Miss Bridget Hoole1, Miss Rose Goonan1
1The Royal Melbourne Hospital, Parkville, Australia
Aim: To review for evidence-based approaches to the management of BPSD in a secure, dementia specific ward in a major metropolitan hospital using environmental enrichment strategies.
Method: A literature review was completed. Surveys were also completed with staff working on the dementia-specific ward regarding their perceptions of the current ward environment. Survey data was collated and analysed descriptively. Potential recommendations were made to enhance the ward environment and minimise BPSD.
Results: Thirty-one studies were included in this literature review. Eight studies identified environmental interventions that were effective in managing BPSD. These interventions included: Multisensory Stimulation Environment (MSE), ambient music, minimising acoustics, consistent indoor temperatures, aromatherapy, maximising natural light, increasing the presence of environmental cues and signage, homelike environments and animal assisted therapy. However few studies reported on the impact of environmental enrichment strategies in a subacute inpatient setting. Staff surveys revealed that changes to the ward environment would improve patient’s outcomes and management of BPSD on the ward.
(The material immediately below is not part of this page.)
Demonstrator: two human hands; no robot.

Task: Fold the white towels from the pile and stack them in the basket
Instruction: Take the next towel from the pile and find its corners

Significance of the findings to allied health: It is is evident that incorporating environment enrichment strategies to long-term care facilities would benefit the management of BPSD. Allied Health, particularly occupational therapy can play an important role in implementing these strategies. More high quality research is recommended, especially regarding studies measuring the effect on secure, dementia-specific wards and its long-term outcomes.
Bridget Hoole is Grade 2 Occupational Therapist working in geriatric evaluation and management at the Royal Melbourne Hospital.